_Provided data_
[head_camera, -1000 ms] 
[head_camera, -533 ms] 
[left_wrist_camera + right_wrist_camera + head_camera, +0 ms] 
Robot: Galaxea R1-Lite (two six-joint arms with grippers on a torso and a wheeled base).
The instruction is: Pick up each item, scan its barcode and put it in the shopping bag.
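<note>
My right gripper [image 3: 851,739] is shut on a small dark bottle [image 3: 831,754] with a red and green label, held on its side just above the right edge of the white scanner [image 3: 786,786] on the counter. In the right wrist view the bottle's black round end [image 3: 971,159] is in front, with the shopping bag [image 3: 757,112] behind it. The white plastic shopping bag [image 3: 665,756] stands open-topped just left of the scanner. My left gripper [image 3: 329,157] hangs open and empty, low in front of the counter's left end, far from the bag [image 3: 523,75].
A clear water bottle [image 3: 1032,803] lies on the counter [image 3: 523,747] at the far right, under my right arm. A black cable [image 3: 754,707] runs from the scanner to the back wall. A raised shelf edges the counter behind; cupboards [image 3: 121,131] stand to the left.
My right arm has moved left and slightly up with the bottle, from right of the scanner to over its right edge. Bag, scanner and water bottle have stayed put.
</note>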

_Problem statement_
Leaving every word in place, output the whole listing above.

_Answer to this exercise_
[head_camera, -1000 ms] 
[head_camera, -533 ms] 
[left_wrist_camera + right_wrist_camera + head_camera, +0 ms] 
Robot: Galaxea R1-Lite (two six-joint arms with grippers on a torso and a wheeled base).
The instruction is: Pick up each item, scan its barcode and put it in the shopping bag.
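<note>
My right gripper [image 3: 851,739] is shut on a small dark bottle [image 3: 831,754] with a red and green label, held on its side just above the right edge of the white scanner [image 3: 786,786] on the counter. In the right wrist view the bottle's black round end [image 3: 971,159] is in front, with the shopping bag [image 3: 757,112] behind it. The white plastic shopping bag [image 3: 665,756] stands open-topped just left of the scanner. My left gripper [image 3: 329,157] hangs open and empty, low in front of the counter's left end, far from the bag [image 3: 523,75].
A clear water bottle [image 3: 1032,803] lies on the counter [image 3: 523,747] at the far right, under my right arm. A black cable [image 3: 754,707] runs from the scanner to the back wall. A raised shelf edges the counter behind; cupboards [image 3: 121,131] stand to the left.
My right arm has moved left and slightly up with the bottle, from right of the scanner to over its right edge. Bag, scanner and water bottle have stayed put.
</note>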

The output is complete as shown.